_HOW TO COMPLETE THIS TASK_:
The records follow. Count the lines holding "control" and give only the number.

_Extracted data entries_:
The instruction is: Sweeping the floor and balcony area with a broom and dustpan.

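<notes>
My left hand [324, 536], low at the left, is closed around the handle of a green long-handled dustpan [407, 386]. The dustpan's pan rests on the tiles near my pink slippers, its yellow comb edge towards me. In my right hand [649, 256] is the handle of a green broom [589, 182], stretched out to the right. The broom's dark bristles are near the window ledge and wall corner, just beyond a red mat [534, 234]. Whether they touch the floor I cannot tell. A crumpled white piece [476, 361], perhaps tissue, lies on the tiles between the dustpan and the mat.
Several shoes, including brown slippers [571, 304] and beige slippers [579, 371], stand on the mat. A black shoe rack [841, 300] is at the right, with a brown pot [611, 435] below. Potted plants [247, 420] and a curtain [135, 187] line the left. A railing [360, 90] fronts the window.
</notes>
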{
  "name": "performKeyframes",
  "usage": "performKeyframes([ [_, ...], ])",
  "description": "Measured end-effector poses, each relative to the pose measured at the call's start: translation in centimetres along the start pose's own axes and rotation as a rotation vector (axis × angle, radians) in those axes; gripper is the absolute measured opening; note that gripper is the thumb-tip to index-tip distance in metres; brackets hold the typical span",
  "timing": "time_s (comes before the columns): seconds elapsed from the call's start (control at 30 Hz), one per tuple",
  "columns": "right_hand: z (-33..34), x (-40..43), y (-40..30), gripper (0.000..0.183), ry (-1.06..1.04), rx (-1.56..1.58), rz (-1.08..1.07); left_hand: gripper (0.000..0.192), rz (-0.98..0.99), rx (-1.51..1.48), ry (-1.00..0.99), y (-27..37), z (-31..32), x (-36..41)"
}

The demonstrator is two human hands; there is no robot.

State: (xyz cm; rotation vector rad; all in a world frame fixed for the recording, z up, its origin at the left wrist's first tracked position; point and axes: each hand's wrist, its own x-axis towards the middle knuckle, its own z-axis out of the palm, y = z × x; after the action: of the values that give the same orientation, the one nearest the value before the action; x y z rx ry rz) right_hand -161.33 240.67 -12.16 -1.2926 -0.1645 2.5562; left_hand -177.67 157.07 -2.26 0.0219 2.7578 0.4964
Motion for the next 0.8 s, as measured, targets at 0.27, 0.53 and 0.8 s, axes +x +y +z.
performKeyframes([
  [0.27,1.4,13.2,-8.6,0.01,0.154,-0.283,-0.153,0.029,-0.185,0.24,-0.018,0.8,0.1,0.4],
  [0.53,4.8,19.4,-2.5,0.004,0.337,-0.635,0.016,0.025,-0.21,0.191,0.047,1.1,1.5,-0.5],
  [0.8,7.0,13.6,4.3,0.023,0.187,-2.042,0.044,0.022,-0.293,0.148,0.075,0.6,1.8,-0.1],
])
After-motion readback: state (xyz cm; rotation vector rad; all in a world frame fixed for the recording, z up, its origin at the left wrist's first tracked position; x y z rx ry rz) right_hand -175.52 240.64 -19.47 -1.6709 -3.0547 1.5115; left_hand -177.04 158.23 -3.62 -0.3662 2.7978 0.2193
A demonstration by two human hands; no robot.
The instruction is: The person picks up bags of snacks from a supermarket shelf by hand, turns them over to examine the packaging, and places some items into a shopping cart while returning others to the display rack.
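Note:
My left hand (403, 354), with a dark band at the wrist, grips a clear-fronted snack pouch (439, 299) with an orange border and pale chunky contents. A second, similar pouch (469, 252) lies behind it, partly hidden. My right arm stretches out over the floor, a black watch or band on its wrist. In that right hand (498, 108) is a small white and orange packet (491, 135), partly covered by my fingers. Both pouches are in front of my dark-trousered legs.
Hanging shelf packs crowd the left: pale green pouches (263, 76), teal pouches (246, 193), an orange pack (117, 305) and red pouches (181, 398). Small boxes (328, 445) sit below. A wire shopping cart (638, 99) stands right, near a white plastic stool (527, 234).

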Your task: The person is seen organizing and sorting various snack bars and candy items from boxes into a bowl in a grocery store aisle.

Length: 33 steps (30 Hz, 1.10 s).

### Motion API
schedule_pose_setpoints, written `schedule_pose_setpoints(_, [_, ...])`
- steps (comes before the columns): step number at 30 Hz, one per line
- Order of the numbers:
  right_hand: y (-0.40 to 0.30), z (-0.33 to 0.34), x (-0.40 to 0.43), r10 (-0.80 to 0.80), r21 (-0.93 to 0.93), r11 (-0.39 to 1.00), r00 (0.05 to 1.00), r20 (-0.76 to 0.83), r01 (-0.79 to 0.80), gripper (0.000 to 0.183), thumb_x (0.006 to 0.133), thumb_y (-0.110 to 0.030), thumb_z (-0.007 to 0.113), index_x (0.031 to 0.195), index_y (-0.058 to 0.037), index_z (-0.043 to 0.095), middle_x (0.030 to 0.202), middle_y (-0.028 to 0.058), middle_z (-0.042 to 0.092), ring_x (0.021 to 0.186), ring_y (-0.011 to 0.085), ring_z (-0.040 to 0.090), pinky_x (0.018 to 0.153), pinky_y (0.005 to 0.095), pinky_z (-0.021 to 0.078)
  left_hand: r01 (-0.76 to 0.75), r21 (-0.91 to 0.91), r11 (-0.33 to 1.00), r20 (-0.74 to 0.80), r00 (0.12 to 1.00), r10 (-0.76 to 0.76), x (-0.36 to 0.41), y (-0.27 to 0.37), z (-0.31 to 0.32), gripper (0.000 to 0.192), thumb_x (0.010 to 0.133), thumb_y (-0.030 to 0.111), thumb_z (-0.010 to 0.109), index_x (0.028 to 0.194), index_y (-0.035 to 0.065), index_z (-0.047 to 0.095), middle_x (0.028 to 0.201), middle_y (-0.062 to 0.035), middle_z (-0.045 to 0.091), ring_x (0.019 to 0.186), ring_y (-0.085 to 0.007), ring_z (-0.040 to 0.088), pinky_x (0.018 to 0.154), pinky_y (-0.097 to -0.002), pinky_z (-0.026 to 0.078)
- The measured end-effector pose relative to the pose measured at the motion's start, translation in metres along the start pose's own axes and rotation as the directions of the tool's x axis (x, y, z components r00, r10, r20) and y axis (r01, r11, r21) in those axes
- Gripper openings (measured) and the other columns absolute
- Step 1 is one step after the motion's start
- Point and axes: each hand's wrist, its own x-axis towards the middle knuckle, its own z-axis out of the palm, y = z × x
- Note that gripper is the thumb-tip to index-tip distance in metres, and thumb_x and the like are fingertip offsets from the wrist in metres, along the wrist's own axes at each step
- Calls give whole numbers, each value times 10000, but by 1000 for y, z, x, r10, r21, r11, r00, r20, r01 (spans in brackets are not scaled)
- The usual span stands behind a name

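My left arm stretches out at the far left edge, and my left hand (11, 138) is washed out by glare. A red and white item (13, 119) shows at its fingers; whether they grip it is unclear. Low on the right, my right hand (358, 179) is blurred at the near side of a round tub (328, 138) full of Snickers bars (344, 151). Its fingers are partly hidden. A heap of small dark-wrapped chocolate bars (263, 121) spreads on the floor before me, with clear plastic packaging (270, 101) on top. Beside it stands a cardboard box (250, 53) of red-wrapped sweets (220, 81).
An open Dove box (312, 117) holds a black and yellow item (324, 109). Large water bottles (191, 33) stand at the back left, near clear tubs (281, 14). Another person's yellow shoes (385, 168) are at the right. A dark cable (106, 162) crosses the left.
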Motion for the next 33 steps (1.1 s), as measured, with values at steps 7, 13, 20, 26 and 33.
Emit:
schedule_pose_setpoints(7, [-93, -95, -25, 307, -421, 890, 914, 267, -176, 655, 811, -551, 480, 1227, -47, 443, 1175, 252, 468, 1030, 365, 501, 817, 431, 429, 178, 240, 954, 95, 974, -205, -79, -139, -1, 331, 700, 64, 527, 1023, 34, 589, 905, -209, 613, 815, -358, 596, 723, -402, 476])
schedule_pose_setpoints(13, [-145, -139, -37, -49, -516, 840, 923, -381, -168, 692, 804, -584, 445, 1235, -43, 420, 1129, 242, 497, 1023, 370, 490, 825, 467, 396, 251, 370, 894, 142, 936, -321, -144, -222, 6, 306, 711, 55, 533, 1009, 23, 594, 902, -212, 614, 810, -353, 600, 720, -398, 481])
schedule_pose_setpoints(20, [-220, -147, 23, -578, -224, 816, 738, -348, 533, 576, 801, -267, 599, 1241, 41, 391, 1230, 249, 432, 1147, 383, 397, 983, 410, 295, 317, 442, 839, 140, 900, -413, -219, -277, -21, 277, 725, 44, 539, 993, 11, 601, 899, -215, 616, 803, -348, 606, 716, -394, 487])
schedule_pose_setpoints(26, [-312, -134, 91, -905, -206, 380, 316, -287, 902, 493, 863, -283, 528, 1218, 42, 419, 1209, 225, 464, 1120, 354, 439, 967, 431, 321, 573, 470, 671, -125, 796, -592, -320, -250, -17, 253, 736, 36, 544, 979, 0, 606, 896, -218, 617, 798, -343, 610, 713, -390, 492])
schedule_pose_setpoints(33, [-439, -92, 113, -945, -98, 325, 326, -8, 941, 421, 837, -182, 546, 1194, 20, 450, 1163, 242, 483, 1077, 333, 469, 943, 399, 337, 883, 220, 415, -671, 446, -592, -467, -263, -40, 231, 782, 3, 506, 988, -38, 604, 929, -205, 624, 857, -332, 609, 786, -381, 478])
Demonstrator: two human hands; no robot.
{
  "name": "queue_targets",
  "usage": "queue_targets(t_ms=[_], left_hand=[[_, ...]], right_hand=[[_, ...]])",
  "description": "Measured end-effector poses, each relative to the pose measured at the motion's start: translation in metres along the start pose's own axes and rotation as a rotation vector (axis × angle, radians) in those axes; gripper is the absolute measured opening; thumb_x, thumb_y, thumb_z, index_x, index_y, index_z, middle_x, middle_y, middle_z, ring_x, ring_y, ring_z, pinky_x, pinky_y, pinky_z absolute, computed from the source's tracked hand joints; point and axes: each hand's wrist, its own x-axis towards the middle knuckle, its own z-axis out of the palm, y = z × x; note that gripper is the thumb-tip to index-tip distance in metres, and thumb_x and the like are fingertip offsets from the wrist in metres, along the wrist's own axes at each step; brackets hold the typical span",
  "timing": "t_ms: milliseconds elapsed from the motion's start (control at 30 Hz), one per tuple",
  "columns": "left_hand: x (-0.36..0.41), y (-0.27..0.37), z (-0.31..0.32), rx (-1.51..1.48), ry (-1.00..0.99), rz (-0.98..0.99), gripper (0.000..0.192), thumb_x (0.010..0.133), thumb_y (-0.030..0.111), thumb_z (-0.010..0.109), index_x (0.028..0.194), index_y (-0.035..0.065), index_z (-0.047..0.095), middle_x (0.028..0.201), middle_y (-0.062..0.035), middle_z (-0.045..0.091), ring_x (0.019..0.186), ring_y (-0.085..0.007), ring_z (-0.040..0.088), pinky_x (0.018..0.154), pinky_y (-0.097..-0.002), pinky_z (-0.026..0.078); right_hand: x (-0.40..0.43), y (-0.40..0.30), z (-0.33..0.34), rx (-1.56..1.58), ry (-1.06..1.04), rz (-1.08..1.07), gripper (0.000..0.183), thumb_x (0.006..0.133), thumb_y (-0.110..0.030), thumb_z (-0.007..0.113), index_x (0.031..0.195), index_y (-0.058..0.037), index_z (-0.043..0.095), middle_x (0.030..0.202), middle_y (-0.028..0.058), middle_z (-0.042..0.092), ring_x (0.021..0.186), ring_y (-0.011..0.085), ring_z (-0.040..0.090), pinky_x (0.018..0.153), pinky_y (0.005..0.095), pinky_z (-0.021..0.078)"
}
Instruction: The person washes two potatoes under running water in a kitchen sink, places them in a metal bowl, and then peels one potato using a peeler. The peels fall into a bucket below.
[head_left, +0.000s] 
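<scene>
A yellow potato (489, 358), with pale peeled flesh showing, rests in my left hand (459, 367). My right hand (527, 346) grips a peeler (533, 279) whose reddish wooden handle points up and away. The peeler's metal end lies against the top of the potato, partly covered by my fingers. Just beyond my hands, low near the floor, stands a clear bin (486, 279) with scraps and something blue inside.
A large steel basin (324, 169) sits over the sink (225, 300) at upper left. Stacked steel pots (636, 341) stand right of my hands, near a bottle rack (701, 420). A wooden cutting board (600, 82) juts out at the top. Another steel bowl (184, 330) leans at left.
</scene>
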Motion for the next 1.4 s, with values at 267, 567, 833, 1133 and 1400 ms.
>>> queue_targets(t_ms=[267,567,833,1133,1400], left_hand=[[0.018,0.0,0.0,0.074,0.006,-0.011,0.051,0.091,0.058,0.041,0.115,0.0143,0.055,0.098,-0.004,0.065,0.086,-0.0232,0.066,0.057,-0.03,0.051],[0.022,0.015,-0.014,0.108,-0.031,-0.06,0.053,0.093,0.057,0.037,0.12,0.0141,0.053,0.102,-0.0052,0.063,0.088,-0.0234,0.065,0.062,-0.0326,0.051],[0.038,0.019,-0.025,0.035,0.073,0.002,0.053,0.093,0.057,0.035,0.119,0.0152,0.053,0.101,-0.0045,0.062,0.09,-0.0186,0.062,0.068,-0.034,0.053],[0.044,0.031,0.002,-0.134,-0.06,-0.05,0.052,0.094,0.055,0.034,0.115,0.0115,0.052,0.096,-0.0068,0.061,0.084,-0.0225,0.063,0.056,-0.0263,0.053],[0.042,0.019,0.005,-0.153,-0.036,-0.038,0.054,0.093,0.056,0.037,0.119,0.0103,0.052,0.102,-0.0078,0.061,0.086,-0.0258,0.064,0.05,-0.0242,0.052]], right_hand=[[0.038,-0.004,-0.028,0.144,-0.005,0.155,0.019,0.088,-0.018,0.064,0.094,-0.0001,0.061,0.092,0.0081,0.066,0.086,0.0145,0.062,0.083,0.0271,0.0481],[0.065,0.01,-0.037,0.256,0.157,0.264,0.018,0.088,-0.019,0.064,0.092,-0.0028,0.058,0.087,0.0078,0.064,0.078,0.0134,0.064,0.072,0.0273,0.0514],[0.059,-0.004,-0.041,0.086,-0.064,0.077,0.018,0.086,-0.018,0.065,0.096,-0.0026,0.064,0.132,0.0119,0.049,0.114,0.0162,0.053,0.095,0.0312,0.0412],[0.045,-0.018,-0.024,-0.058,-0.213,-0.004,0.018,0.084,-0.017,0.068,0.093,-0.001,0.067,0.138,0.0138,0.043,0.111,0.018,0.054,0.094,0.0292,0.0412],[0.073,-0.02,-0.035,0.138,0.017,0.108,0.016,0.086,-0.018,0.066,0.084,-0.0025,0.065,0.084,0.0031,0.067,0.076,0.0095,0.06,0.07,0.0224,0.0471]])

_ANSWER TO THIS TASK_:
2